When the Uber loops me through the South Side to save 12 minutes on the way to Midway, I see what hasn’t changed (and what has) and it’s not exactly time travel—since I am twelve years older than your were then, and you are not here—but I’m grandpa playing stickball in the dirt ghettos of Hillbrow and how disorienting then, to move to the walled suburbs of Joburg, and then the house in Kfar Shmaryahu, built on undeveloped land, and how much of Irvine was undeveloped when we got there in 1985, before the Spectrum, before Westpark.
I see the cows grazing on the hills by Turtle Rock. “What happens to the cows when they’re not there, dad?”
I’m beginning to understand. I’m beginning to.
They’re bombing in Israel again, the news goes on and on about it. It’s the same story; you would have shaken your head.
I listen to a recording we made; the week I bought the fancy microphone and set it up in the family room, sat you in the Jack’s tan chair (which I’m sitting on now) and had you tell me the “whole story” of your time in the military—and afterwards, in military jail. The events that proceeded your emigration, your time in Chicago, your meeting mom.
Me acting the journalist:
Me: When you were serving, what was your feeling about Israel, Zionism. You said a little bit that you saw how horribly soldiers treated the Arabs, things like that. What was your kind of evolution of thinking about the experience?
You: It’s kind of hard to say, but at a certain point after I finished my three years, I was done and I knew I was not going to have anything to do with this shit anymore because it was fucked up. I had realized that they take advantage of young people; they’re ignorant, they're stupid, they brainwash them and they basically use them as cannon fodder. And I remember thinking, why is it that only older people, old men or old women or whatever, talk about how stupid war is and why do you have to go through all that and then look back and you can see? Why can’t you see it before? Why can't you get a sense of how futile the whole thing is, and ridiculous, before you do all the damage that you’re gonna do, or before they kill you off? I remember always wondering about that; you know, how come it’s always the old guys that sit there and talk about how stupid war is. And then the young guys just wanna do it, you know? That never seemed to make sense to me.

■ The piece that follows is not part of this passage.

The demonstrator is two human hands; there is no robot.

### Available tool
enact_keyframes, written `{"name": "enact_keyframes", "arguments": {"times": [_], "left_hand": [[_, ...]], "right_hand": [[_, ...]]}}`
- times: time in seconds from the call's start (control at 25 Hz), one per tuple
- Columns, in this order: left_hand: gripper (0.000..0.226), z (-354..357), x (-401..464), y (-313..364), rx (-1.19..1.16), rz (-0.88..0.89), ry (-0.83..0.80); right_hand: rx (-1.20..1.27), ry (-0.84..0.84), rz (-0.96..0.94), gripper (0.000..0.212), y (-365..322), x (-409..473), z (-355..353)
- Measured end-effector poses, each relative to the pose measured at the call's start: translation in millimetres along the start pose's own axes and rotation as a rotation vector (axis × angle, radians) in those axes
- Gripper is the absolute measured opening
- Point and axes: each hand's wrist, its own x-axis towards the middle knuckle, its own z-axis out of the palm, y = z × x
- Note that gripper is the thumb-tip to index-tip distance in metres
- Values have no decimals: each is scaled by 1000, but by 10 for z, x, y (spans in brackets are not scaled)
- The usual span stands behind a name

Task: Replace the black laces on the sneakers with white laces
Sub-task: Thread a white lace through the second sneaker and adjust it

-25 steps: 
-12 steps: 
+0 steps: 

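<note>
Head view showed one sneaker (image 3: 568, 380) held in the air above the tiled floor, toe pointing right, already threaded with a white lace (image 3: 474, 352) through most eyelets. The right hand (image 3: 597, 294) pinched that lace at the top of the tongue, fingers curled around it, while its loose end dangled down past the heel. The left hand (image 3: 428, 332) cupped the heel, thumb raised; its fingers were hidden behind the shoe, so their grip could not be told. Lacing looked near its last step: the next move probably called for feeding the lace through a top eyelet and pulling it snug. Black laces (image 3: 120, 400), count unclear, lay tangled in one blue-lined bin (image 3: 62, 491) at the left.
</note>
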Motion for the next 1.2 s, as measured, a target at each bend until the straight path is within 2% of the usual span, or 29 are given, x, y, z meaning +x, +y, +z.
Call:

Once I decided, once I was done, I had a lot of time, I was thinking, I was reading... Not everybody was fooled by the whole thing you know. A lot of people wanted to make peace after the war. We devastated them, we knocked the shit out of them; let’s now do something constructive and productive and forward thinking. But the military mindset and that kind of...stupidity, which still exists today, that radical, conservative—you know, it’s us or them and we’ll show them kinda thing, lording it over the Arab, the dumb Arab you know. That’s just how it was; that won out.